The problem :: In the records below, find the line containing "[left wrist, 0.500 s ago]" and the line containing "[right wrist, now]". Give again exactly those lines and every line between them, omitting the pictures.

Data items:
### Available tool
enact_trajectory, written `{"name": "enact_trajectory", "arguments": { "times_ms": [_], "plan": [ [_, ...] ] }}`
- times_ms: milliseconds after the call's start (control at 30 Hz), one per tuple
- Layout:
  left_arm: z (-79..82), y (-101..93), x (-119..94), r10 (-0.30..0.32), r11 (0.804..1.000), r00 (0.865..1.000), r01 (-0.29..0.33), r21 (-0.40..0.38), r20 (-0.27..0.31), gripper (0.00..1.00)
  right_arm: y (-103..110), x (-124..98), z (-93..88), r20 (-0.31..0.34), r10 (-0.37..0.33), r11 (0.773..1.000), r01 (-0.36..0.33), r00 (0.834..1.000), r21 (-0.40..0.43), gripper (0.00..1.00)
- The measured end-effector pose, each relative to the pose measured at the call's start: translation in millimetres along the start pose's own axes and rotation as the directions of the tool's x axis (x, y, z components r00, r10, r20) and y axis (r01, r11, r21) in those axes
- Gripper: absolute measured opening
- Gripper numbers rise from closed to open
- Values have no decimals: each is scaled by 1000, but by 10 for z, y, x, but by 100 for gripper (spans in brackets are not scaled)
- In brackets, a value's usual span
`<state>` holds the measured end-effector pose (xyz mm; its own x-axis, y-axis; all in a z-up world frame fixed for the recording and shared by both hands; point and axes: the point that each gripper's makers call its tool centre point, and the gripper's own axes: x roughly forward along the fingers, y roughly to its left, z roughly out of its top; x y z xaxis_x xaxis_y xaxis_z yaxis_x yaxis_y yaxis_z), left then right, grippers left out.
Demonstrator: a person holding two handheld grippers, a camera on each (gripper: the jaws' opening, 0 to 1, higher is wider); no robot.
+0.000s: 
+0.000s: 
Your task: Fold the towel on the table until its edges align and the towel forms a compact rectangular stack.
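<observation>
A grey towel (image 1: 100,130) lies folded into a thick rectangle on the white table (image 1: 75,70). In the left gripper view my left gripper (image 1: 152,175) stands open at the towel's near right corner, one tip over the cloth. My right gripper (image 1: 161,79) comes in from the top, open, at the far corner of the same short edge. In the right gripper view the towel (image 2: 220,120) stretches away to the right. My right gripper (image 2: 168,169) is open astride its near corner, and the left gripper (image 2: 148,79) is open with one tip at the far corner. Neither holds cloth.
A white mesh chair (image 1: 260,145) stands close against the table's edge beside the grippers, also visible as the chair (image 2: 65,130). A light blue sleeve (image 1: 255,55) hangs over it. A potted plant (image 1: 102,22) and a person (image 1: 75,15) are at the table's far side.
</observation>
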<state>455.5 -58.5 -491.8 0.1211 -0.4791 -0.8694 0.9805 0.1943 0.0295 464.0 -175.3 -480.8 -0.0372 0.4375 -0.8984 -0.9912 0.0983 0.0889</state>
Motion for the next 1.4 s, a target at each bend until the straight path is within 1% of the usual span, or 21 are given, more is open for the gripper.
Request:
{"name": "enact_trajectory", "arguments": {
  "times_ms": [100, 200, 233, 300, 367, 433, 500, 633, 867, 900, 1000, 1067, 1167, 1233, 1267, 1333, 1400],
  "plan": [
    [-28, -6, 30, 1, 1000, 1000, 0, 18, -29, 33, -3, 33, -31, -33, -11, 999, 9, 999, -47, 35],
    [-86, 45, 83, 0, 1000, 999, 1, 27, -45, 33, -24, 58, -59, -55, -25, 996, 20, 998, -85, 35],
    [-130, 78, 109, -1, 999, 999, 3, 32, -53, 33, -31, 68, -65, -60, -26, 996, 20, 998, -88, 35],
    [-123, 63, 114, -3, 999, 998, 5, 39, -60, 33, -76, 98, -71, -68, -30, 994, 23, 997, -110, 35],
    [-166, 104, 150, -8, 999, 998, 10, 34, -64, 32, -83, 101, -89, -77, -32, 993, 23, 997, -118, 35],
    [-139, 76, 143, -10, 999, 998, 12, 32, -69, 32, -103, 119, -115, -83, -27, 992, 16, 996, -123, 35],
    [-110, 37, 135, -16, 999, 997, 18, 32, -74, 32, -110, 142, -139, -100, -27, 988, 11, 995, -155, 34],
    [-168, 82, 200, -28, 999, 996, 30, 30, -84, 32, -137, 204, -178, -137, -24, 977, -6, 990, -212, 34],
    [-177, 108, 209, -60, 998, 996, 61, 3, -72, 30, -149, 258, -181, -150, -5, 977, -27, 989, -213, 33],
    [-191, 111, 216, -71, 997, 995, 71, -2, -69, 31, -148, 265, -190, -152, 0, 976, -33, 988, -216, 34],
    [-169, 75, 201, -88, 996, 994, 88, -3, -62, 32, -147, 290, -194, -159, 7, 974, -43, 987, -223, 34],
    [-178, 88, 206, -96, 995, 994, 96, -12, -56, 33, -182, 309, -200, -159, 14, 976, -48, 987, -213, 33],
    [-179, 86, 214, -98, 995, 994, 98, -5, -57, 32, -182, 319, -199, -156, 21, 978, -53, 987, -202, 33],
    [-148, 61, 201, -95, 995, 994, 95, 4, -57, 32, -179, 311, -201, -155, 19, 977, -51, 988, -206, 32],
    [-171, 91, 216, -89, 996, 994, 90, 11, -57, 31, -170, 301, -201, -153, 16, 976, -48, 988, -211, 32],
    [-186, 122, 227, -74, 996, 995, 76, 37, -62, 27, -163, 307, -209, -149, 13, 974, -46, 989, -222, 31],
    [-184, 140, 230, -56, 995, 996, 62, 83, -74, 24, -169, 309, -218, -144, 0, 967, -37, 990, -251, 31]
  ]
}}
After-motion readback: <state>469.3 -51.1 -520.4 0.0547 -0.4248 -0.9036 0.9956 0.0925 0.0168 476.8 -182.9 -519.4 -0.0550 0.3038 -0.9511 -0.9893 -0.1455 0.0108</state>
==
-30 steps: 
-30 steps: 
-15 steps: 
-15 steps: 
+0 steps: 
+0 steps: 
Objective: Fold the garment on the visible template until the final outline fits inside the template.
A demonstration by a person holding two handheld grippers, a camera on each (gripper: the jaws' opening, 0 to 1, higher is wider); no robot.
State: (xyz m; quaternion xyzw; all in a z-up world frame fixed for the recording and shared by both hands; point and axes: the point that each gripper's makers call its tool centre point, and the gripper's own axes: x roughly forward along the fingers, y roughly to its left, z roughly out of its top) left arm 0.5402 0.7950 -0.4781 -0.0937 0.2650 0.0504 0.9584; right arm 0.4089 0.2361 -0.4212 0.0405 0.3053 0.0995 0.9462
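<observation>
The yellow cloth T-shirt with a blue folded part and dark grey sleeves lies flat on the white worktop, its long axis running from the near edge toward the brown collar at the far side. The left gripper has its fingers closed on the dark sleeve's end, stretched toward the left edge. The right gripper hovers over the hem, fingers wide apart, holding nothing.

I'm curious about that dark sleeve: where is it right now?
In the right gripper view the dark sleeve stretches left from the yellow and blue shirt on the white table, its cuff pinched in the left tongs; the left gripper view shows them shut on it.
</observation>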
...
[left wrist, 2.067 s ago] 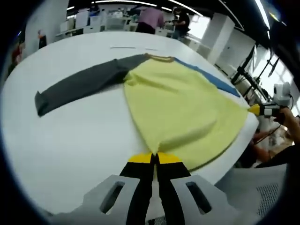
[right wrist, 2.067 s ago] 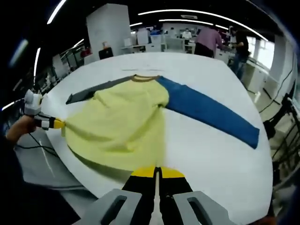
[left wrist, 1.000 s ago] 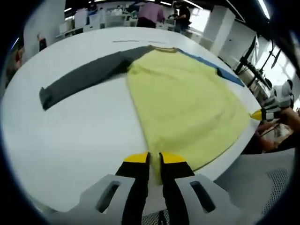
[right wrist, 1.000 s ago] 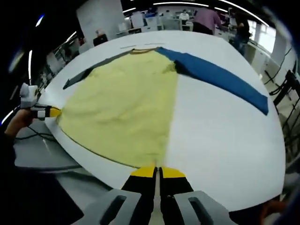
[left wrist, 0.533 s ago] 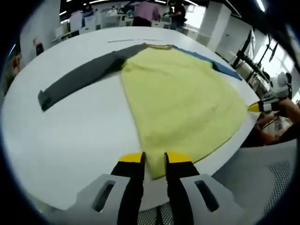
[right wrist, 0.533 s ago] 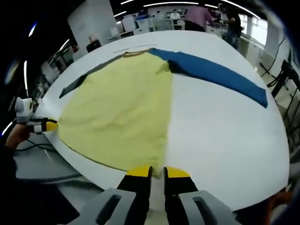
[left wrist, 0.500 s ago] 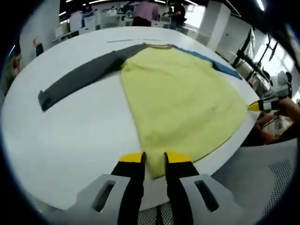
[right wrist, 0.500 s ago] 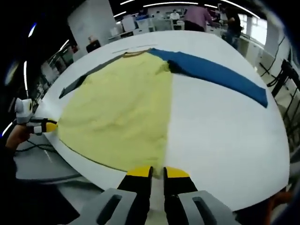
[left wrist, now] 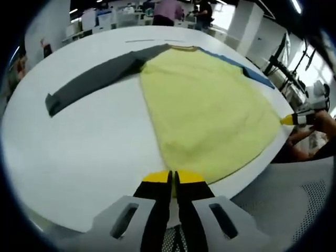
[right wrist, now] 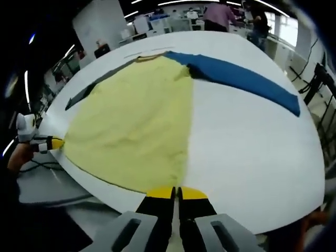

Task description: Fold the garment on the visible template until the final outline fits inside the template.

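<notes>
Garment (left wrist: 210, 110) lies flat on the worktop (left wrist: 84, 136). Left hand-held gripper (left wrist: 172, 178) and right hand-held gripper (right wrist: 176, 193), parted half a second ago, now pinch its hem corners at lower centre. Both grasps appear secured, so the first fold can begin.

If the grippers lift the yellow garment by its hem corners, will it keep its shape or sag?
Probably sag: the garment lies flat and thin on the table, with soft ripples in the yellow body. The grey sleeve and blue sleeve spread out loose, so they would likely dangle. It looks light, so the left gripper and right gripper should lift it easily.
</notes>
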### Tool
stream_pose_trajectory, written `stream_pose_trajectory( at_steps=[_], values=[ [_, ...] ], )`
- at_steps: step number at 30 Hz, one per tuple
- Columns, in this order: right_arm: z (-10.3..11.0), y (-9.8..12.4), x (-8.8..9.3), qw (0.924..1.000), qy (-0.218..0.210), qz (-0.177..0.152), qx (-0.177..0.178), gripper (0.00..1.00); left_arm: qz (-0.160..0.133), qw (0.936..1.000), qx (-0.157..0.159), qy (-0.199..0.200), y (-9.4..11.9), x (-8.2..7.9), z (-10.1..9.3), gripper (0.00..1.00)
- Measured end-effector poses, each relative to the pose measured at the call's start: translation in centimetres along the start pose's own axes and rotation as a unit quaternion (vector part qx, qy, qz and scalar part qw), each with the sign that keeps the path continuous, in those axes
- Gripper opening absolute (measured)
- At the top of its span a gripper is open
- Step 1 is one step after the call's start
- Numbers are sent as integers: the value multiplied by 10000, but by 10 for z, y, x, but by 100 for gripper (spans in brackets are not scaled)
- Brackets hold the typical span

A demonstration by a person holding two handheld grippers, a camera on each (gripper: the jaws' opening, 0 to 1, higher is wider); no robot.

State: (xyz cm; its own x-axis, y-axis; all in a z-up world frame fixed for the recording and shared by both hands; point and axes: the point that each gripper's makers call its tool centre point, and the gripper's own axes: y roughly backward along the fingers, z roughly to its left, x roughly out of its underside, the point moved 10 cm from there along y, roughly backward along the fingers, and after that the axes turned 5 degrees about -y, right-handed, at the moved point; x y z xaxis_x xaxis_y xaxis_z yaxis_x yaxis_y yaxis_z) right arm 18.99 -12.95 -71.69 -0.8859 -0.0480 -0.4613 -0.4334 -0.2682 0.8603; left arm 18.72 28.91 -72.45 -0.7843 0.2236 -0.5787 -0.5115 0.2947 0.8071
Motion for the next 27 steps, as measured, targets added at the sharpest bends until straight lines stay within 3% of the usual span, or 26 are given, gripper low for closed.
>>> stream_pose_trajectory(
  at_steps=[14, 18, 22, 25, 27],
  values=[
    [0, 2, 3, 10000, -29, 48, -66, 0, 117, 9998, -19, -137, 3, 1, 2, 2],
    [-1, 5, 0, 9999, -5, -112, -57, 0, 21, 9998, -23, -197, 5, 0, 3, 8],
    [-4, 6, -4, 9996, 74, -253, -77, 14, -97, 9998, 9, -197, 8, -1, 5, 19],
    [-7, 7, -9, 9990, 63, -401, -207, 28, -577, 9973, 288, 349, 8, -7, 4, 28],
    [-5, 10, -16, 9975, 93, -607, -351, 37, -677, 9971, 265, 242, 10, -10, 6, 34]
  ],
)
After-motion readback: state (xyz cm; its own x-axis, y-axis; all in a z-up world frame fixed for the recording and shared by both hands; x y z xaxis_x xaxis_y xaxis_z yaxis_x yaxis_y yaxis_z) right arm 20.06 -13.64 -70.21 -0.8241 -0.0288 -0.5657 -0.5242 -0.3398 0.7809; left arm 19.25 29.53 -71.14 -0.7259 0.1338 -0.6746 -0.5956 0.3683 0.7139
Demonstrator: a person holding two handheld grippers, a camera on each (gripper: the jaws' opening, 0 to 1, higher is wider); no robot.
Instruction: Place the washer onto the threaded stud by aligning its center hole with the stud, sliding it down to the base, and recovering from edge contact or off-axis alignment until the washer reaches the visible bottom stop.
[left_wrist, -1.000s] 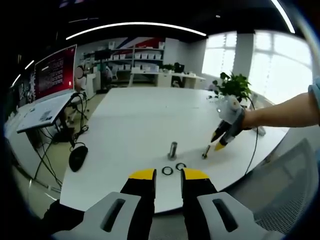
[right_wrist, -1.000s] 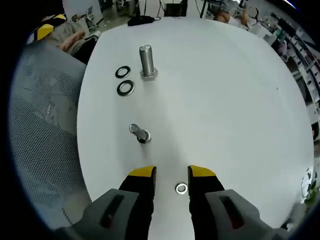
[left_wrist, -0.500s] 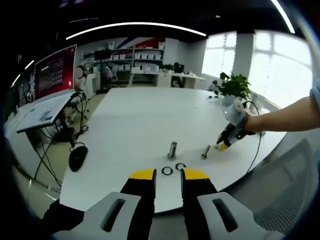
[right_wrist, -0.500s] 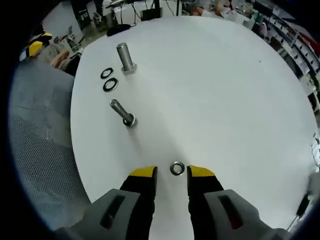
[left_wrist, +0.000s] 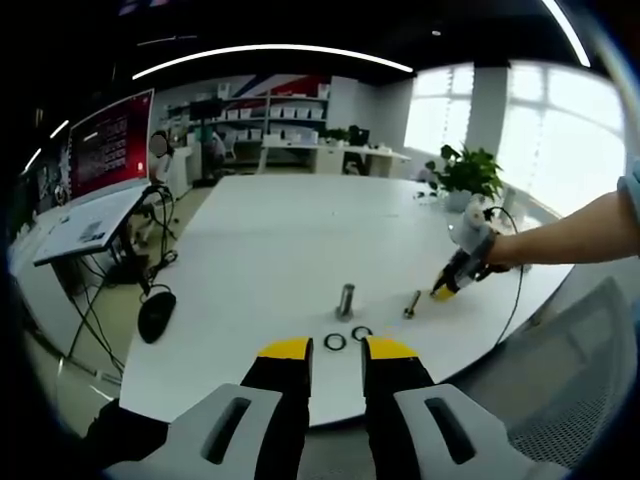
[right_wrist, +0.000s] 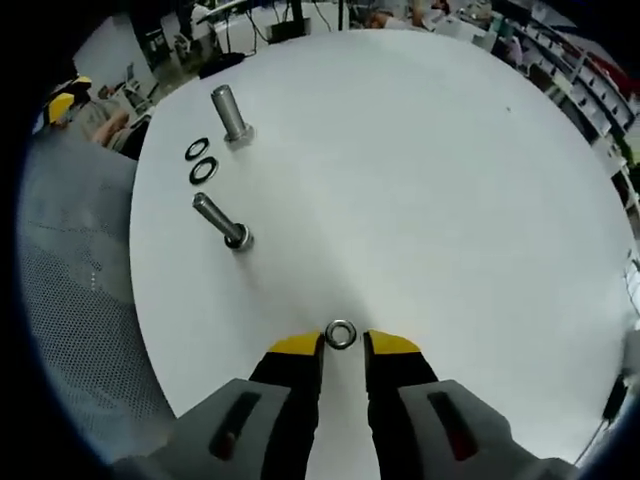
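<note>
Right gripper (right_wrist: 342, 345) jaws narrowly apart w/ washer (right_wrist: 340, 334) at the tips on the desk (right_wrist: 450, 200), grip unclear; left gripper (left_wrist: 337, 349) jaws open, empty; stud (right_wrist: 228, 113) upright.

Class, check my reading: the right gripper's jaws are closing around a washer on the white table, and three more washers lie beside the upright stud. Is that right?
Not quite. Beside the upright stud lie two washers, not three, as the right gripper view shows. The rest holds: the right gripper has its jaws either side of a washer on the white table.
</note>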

Written response ::
[left wrist, 0.500 s ago] 
[right wrist, 0.500 s ago] 
[left wrist, now] 
[right wrist, now] 

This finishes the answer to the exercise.